So my floor won't ever fall through in my lifetime, my ceiling will never leak once the coating is applied to the exterior, my walls may or may not be 5 degrees hotter or colder but spending another $5 a month for utilities is not a problem for me or anyone else for that matter.
I leave you with this challenge. "Show us the money"! Prove your cost savings with utility bills before and after your over-the-top repairs. Show me true "resale values" of skoolie builds by you or others compared to a build like mine. Show us dripping ceilings, floors where the owners fell through them. Need I go on? If you are just going to give an opinion, I wouldn't bother. The forum is full of them.
Everything with Skoolies is controversial when you get down to it. Just read this article why NEVER to use Spray Foam Insulation in a metal structure and you'll see my point. Of course you'll just say the author is wrong after reading just the intro of his technical document.

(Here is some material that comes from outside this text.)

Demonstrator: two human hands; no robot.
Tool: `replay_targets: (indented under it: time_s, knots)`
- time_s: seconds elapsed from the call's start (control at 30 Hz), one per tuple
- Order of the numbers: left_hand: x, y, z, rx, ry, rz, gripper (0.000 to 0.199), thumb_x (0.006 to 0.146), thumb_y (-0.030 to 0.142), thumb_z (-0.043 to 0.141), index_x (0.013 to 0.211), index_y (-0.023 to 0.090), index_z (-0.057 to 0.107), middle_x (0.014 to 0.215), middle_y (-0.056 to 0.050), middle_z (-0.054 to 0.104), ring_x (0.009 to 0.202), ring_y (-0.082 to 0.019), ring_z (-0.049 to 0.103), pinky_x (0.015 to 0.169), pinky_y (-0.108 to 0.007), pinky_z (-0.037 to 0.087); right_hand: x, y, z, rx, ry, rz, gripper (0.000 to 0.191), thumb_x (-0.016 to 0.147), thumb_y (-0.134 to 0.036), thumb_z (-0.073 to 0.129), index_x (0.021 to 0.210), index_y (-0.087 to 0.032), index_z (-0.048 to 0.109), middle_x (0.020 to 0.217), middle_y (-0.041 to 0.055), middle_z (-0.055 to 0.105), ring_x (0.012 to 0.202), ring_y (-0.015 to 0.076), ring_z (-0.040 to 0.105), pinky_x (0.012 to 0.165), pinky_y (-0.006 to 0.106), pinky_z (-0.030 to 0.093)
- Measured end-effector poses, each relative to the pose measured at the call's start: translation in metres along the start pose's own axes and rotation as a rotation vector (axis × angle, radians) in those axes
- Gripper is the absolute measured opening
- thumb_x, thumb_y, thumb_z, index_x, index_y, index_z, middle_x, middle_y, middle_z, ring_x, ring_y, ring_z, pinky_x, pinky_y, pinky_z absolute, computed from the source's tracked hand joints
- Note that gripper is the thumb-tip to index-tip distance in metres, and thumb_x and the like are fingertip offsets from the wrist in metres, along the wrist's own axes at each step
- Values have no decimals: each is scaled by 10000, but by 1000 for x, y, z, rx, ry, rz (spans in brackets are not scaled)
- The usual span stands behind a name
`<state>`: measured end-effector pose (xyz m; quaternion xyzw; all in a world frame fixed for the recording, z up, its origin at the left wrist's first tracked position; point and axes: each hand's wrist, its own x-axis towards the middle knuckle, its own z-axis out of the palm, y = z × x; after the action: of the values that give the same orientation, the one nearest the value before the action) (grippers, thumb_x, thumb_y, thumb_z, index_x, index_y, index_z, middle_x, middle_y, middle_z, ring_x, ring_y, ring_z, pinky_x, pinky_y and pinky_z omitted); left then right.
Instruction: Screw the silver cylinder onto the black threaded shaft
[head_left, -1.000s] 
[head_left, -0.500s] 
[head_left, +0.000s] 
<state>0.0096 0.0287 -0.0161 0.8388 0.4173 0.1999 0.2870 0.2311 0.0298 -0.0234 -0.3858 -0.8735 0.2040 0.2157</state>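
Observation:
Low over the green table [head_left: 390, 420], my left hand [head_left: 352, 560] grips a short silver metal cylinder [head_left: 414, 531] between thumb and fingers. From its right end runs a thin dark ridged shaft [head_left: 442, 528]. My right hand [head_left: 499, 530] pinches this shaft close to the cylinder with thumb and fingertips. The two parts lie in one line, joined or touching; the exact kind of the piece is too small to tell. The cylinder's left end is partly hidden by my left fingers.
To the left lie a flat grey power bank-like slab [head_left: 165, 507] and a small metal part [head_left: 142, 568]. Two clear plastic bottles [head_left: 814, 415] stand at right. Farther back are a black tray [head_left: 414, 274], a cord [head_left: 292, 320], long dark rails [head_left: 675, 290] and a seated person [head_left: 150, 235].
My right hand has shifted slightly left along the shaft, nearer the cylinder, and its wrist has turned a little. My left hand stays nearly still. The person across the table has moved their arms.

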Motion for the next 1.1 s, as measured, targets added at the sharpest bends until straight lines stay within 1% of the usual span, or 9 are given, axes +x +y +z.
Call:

Here is the link: https://www.insulation4less.com/insu...RoC3_MQAvD_BwE
Watch and learn with the progress of my build and the best parts are coming. Getting people into a fast, economical and high quality conversion is what's taking place here whether you can grasp the concept or not.
My completion date is tentatively expected to be around 3-4 months from now but that's only because of my busy work schedule. I'd be finished in 30 days if I could take the time off.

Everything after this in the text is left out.